**PROMPT**: A precise repetition of every line below is the required answer.

**DATA**:
============================================================

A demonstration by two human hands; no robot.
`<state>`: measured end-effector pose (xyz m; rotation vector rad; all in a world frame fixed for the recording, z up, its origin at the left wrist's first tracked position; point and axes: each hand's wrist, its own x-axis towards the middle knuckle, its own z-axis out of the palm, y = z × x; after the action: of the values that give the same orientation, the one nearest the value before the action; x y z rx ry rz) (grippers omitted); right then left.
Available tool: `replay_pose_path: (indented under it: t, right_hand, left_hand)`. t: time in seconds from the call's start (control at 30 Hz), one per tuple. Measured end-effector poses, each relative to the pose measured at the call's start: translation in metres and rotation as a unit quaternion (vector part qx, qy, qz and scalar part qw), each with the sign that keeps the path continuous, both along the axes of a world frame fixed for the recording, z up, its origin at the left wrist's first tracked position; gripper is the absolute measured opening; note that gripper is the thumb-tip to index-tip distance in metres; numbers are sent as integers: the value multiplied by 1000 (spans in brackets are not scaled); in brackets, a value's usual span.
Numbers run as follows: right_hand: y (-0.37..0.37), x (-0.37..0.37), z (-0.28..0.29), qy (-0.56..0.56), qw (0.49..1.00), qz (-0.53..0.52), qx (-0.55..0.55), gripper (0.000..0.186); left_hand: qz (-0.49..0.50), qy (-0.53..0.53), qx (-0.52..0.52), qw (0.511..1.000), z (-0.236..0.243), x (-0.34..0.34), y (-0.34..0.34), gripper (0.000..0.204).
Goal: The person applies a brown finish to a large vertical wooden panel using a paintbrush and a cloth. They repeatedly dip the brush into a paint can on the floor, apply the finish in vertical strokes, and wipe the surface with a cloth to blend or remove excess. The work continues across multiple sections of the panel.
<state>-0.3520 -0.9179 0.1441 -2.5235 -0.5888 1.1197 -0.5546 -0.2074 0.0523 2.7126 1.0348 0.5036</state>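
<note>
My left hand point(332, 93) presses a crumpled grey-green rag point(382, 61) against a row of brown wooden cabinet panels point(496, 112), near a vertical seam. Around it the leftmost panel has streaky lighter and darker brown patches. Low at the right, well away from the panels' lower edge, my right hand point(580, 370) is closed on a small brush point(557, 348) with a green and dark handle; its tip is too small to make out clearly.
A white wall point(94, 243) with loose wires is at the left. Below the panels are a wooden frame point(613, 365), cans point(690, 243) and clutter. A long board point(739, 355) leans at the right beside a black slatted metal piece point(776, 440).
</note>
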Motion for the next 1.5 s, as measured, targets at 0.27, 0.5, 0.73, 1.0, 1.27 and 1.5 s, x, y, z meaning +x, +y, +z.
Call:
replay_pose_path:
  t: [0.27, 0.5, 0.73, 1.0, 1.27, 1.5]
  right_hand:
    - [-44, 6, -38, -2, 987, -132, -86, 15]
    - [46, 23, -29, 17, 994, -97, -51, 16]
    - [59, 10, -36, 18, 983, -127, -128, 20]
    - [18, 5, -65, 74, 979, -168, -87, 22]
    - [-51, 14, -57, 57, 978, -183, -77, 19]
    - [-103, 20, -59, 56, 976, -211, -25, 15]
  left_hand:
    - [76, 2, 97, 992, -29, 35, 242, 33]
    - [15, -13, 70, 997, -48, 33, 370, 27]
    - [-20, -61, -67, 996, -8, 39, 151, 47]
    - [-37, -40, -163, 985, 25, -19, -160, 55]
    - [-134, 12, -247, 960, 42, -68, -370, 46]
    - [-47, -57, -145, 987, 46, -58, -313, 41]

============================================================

**SOLUTION TO THIS PROBLEM**:
A demonstration by two human hands; no robot.
`<state>`: measured end-effector pose (xyz m; rotation vector rad; all in a world frame fixed for the recording, z up, its origin at the left wrist's first tracked position; point and axes: each hand's wrist, its own x-axis towards the middle knuckle, its own z-axis out of the palm, y = z × x; after the action: of the values that give the same orientation, the one nearest the value before the action; x y z rx ry rz) (grippers omitted); right then left.
Available tool: `replay_pose_path: (indented under it: t, right_hand, left_hand)`. t: time in seconds from the call's start (control at 30 Hz), one per tuple. Measured end-effector poses, each relative to the pose measured at the call's start: translation in metres and rotation as a unit quaternion (vector part qx, qy, qz and scalar part qw), each with the sign that keeps the path continuous, both along the axes of a world frame fixed for the recording, z up, its origin at the left wrist's first tracked position; gripper is the absolute measured opening; note that gripper is the thumb-tip to index-tip distance in metres; numbers are sent as integers: the value multiplied by 1000 (spans in brackets are not scaled); in brackets, a value's usual span.
Numbers run as follows: right_hand: y (-0.37..0.37), x (-0.37..0.37), z (-0.28..0.29), qy (-0.56..0.56), qw (0.49..1.00), qz (-0.53..0.52), qx (-0.55..0.55), gripper (0.000..0.186); left_hand: qz (-0.49..0.50), qy (-0.53..0.53), qx (-0.52..0.52), qw (0.511..1.000), z (-0.236..0.243), x (-0.34..0.34), y (-0.34..0.34), gripper (0.000..0.204).
Goal: The person applies a brown finish to a large vertical wooden panel using a paintbrush and a cloth. They repeatedly dip the brush into a paint can on the floor, apply the finish in vertical strokes, and wipe the surface with a cloth to blend or remove excess. The work continues across multiple sections of the panel.
<state>-0.3520 -0.9179 0.1441 -2.5235 -0.5888 1.1197 -0.5546 -0.2074 0.0523 2.7126 1.0348 0.5036</state>
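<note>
My left hand point(332, 93) presses a crumpled grey-green rag point(382, 61) against a row of brown wooden cabinet panels point(496, 112), near a vertical seam. Around it the leftmost panel has streaky lighter and darker brown patches. Low at the right, well away from the panels' lower edge, my right hand point(580, 370) is closed on a small brush point(557, 348) with a green and dark handle; its tip is too small to make out clearly.
A white wall point(94, 243) with loose wires is at the left. Below the panels are a wooden frame point(613, 365), cans point(690, 243) and clutter. A long board point(739, 355) leans at the right beside a black slatted metal piece point(776, 440).
</note>
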Motion for the next 1.5 s, as measured, targets at 0.27, 0.5, 0.73, 1.0, 1.27 and 1.5 s, x, y, z meaning +x, +y, +z.
Call:
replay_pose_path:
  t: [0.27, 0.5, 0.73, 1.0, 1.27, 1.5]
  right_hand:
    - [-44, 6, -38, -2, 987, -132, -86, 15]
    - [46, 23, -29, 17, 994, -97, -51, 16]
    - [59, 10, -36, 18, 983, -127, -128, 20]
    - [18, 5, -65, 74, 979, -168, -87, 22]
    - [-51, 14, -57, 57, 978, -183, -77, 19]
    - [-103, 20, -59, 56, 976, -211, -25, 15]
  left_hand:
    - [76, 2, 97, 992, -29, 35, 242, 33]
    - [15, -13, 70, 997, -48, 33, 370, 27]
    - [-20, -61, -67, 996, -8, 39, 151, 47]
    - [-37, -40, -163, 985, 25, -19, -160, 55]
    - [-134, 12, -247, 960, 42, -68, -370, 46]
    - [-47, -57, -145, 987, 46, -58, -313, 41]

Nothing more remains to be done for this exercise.